ミリアナさんは恐る恐るガラスコップを手にして、コスモ大司教は初めて目にする宝石のようなコップに目を丸くしている。
「美味しい、オレンジジュースですね」
ミリアナさんは遠い昔を思い出しているのか、表情が穏やかになっている。
「他にリクエストがあれば言ってくれ、アップルもグレープもあるぞ」
「ありがとうございます。私、オレンジジュースが大好きだったのです」
ミリアナさんは幸せそうにガラスコップに口をつけている。
「古代龍様にお会いしたかったのは、お聞きしたい事があるからです」
「儂で答えられる事なら何でも聞いてくれ」
「僕がこの世界の人間でない事はご存知ですよね。なぜ知っておられるのですか?」
「儂はこの世界の神と知り合いだから、君の事は聞いておる」
「神様とお知り合いなら、僕がこの世界に来た経緯もご存知ですよね?」
「知っている」
古代龍は少し顔を渋らせている。
「僕は自分の選択でこの世界の争い事に首を突っ込んでいます。教えて下さい、どうすればこの世界が変革するのですか?」
ミリアナさんのためにこの世界のリプレーを止めたいが、終わりの見えない戦いが続く事が耐えられなかった。
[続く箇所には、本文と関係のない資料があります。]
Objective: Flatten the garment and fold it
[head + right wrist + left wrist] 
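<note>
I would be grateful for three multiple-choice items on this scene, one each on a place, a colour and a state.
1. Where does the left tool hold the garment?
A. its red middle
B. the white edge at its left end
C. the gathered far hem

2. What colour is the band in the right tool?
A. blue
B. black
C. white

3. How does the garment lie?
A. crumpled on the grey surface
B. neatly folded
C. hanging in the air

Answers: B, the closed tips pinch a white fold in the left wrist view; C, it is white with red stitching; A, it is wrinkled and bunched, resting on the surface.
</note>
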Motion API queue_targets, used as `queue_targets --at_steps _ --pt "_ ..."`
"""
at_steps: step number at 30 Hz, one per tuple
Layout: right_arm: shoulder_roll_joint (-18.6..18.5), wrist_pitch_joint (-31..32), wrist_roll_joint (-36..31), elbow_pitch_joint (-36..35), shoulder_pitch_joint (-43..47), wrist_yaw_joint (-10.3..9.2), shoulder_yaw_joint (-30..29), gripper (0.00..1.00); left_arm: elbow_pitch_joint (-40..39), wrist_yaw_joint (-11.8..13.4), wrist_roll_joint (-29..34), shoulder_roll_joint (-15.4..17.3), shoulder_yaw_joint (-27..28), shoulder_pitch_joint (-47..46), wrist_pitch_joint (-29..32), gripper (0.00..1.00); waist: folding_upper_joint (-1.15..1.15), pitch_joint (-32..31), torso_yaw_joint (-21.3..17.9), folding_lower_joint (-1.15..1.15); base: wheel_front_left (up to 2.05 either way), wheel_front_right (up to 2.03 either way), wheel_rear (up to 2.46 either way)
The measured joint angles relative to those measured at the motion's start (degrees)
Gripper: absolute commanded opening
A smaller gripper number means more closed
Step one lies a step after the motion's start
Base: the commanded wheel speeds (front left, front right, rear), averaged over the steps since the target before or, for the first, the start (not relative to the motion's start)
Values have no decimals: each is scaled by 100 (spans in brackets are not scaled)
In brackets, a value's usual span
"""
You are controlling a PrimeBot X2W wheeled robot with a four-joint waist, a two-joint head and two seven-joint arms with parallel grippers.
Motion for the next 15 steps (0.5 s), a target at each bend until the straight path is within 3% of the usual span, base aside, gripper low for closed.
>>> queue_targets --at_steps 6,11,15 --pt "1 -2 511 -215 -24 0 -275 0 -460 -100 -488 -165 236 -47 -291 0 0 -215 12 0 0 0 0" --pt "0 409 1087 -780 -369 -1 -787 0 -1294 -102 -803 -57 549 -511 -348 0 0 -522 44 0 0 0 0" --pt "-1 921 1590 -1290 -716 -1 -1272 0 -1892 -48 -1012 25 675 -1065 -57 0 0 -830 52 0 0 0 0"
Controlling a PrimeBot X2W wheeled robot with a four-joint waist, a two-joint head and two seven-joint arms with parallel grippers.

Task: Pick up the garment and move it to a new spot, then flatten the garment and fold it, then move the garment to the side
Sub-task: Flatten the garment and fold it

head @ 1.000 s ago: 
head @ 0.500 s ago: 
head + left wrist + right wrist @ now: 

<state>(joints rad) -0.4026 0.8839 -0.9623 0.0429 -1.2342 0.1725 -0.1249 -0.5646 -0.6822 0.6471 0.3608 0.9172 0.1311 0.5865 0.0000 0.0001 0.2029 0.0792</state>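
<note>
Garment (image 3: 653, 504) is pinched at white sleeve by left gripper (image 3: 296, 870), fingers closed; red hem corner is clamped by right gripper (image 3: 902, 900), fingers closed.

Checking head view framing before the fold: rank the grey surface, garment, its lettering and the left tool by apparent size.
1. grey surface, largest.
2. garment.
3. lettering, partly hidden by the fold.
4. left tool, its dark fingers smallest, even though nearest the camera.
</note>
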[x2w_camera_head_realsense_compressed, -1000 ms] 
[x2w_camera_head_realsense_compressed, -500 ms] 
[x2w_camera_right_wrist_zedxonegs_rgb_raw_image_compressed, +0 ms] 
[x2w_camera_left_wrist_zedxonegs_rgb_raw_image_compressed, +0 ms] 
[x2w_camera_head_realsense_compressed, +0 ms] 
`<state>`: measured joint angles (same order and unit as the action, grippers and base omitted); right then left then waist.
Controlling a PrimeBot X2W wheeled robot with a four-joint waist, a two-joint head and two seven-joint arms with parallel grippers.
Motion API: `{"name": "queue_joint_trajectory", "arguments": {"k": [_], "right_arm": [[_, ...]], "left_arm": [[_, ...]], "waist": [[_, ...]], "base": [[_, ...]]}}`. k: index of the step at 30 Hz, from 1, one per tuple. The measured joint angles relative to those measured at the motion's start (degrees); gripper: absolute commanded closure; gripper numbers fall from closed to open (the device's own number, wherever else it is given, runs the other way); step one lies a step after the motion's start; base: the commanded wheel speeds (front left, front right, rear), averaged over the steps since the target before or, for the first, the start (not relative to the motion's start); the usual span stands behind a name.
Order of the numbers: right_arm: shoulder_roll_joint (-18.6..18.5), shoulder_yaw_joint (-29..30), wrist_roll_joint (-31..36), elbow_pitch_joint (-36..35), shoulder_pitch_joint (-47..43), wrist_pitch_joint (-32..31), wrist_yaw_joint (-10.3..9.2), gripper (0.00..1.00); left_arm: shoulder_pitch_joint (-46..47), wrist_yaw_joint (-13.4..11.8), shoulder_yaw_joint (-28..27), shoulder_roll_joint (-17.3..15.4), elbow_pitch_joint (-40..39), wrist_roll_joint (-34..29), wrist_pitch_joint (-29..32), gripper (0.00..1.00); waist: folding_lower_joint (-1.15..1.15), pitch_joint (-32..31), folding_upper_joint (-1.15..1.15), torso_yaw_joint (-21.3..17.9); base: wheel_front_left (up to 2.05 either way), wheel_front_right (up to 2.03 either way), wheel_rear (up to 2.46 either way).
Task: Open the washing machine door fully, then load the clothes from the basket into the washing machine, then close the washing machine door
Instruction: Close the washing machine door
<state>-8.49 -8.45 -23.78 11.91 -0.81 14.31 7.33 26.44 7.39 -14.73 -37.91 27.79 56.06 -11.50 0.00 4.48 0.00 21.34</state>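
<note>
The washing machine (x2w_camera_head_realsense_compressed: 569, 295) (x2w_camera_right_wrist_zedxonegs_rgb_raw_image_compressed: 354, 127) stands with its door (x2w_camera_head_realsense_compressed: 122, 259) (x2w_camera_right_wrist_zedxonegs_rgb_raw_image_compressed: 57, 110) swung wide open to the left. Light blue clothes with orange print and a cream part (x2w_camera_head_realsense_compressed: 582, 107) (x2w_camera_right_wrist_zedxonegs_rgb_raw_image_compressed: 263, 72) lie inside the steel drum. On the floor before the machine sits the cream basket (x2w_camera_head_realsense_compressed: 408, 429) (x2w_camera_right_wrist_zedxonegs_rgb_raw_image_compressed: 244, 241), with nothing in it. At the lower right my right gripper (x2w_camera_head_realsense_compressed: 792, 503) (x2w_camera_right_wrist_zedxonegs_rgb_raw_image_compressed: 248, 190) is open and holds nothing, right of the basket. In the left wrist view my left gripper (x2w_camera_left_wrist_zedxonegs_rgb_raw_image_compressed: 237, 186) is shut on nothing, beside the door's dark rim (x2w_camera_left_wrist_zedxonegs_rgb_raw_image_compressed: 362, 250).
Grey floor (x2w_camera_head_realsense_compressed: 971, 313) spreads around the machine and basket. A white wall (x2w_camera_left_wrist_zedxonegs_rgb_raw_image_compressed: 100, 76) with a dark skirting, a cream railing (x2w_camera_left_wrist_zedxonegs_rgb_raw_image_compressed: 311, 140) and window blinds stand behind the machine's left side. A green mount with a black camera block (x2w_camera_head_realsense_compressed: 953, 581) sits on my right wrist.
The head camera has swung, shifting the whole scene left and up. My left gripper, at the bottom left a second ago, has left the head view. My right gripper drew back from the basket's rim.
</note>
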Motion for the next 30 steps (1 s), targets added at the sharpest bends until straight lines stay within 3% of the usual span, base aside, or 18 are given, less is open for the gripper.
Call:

「それは答える事が出来ないが、お主に道を示す事は出来る」
古代龍の話し方は歯切れが悪い。
「それは、新しい地に行って戦う事ですか?」
「察しがいいな、その通りだ。行くも行かないもお主の自由だ、ロンデニオの街に帰って絵を描いて暮らす事も選べるぞ」
「自由ですか」
お替りしたオレンジジュースを、美味しそうに飲んでいるミリアナさんを見詰めた。
「なに? 私はタカヒロについて行くと決めているから、意見を求めないでよ」
能天気なミリアナさんに戻っている。
「僕の意思しだいですか」
小さく呟いて目を閉じた。ロンデニオの街に帰って暮らすだけのお金は溜まっているが、このままでは数年後、地球に戻って平穏な日々を送る自信が持てなかった。
「新しい地は、どのようなところですか?」
「それも答えられない。自分の目で確かめる事だな」
古代龍は申し訳ないと言うように、小さく首を振っている。
「神様とお知り合いの古代龍様に、もう一つお聞きしたい事があります」
アイテムボックスから、処分に困っている人造人間ホムクルンを取り出した。
「それは」
「ご存知なのですね」
「ああ。ホムクルンだな」
古代龍は表情を曇らせている。
「今回のキメラ騒動の原因となった人造人間です。神様がお造りになったと聞いたので、処分を保留しています。古代龍様のご意見をお聞かせ下さい」
ホムクルンは電源が切れたように全く動く気配がない。
「お主の好きにすればいいではないか、所詮ロボットだろ」
ボソボソと話す古代龍の言葉は説得力に欠けている。
「そうですか。では暫く様子を見て、活用方が見つからなけでは破棄する事にします」
「そうすればいい」
古代龍の態度に違和感を覚えながらも理由が分からず、ホムクルンをアイテムボックスに戻すと話しを打ち切った。
「では、新しい地へ送って頂けますか」
オレンジジュースを飲み干すと立ち上がった。
「そうか、決心がついたか。これを持って行くがよい」
古代龍は赤い球を差し出した。
「これは?」
「時がくればお主の助けになるだろう」
「やはり取説は無しですか」
詳しい説明を諦めて、球をアイテムボックスに収納した。
「では、送ろう」
「ちょっと待って下さい」
唖然としているコスモ大司教と向かい合った。
「コスモ大司教様、お世話になりました。アニマルワールドの方々に、色々と約束を果たせず申し訳ありませんとお伝え下さい」
僕が頭を下げると、ミリアナさんもそれに倣った。
「は、はい。ご無事をお祈りいたしております」
コスモ大司教はまだ状況が呑み込めていないようだが、立ち上がると深々と頭を下げた。
「では、古代龍様、お願いします」
「分かった。新たな地で会うのを楽しみにしているぞ」
古代龍は右手を僕達に向けてかざしてきた。